What this task involves
In the records below, some lines contain the word "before". Copy each of them.

+++ Entries provided +++

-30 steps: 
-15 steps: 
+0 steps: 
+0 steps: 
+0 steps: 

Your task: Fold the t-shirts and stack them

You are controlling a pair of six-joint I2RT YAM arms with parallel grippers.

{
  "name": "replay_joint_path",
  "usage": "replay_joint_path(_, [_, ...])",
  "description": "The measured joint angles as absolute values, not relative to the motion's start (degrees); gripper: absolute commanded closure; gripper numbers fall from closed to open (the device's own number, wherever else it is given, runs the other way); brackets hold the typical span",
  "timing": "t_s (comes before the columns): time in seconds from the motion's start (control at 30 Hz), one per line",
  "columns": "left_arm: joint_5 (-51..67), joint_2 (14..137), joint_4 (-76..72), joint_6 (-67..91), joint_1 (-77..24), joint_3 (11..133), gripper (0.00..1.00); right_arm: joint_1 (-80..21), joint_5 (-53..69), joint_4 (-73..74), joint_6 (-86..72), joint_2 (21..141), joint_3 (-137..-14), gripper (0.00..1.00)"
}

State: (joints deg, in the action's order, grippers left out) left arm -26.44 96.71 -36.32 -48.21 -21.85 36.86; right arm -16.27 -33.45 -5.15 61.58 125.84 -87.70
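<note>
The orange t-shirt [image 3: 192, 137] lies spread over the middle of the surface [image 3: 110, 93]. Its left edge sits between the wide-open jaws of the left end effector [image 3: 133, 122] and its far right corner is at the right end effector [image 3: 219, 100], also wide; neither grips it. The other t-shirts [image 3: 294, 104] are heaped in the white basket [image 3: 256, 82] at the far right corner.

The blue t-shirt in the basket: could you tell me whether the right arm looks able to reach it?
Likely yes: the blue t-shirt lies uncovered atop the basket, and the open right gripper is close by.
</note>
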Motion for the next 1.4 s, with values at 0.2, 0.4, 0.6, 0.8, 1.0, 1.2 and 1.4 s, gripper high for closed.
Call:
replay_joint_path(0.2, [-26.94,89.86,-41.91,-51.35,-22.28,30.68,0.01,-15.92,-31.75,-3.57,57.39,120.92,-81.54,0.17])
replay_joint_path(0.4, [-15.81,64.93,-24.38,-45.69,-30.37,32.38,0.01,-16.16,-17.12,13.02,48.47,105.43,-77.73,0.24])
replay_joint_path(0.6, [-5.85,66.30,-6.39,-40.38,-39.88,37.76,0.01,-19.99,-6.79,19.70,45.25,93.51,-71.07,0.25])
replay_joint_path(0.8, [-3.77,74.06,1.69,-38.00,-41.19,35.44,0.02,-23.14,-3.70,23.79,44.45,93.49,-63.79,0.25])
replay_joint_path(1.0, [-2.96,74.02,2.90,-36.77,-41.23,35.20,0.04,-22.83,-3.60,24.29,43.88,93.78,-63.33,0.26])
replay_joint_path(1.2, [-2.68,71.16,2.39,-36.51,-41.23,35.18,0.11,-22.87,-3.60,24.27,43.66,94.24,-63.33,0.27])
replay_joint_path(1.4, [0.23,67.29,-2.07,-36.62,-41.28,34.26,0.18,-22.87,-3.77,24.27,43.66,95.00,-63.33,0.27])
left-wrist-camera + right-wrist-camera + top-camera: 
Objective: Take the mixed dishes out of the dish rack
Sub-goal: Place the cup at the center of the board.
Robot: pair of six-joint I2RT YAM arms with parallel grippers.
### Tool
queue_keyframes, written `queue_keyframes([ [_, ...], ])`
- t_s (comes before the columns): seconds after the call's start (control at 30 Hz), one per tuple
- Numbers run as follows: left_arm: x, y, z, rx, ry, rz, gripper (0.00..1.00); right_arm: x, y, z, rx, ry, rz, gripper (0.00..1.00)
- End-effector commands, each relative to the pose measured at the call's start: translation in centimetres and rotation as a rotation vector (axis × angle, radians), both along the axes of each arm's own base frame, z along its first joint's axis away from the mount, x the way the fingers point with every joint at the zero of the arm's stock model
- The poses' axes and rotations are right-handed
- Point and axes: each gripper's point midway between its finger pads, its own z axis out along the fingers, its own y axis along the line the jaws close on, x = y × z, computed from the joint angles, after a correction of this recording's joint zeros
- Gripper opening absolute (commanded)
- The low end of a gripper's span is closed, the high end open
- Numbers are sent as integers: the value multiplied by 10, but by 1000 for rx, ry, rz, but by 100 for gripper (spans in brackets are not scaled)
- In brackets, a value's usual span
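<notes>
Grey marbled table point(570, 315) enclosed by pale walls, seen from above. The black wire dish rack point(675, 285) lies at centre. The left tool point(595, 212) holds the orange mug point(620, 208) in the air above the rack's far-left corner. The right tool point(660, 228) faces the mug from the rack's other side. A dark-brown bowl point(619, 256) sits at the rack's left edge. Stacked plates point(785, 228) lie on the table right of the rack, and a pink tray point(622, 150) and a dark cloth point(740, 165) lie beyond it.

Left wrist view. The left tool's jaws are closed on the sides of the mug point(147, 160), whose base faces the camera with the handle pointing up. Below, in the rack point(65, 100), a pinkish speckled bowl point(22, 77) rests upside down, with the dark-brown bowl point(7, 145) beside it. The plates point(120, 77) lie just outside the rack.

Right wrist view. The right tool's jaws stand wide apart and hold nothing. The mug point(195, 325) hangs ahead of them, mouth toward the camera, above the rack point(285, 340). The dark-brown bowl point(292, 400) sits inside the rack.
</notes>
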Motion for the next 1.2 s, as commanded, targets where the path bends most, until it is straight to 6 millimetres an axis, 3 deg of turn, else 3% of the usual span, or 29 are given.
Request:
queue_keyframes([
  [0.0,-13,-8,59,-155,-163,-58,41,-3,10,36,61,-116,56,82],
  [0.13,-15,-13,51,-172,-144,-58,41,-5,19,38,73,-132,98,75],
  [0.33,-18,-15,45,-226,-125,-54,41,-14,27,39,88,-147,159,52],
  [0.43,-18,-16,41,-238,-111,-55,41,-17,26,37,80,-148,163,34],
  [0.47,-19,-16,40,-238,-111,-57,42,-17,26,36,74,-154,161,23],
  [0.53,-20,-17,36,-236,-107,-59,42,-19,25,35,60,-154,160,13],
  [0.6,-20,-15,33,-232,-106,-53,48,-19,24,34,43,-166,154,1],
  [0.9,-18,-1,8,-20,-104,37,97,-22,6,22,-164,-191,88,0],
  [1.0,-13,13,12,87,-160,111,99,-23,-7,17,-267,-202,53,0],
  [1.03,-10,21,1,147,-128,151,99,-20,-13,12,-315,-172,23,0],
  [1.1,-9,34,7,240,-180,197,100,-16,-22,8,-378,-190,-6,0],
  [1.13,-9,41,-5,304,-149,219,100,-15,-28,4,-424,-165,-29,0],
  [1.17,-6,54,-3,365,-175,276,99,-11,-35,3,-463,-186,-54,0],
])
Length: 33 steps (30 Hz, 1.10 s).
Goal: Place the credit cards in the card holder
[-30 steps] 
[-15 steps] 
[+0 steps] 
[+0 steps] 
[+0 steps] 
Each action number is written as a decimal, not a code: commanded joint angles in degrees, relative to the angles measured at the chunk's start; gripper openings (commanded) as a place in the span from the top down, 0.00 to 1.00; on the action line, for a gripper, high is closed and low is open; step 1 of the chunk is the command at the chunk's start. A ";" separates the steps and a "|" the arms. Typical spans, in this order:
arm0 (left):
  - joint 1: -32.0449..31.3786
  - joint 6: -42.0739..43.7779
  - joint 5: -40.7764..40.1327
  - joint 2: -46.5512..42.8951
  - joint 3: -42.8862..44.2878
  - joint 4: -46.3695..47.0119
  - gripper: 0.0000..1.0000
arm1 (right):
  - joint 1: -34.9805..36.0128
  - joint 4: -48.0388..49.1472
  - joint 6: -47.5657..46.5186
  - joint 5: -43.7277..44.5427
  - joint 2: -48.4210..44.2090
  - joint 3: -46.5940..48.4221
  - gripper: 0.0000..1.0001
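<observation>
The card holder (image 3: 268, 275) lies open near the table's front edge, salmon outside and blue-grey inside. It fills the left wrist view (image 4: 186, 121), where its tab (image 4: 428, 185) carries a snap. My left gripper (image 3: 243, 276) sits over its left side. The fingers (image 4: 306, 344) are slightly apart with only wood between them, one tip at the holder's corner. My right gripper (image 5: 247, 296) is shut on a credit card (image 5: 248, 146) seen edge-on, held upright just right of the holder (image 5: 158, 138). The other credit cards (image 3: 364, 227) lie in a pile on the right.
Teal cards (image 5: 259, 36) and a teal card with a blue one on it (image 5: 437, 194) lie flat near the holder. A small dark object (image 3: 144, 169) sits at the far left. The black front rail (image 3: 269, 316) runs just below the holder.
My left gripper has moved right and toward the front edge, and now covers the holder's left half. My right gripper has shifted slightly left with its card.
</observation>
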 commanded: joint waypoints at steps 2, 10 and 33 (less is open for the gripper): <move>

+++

Answer box
  "timing": "t_s (comes before the columns): time in seconds from the motion's start (control at 30 Hz), one per line",
- t_s (comes before the columns): seconds after the call's start (control at 30 Hz), one per tuple

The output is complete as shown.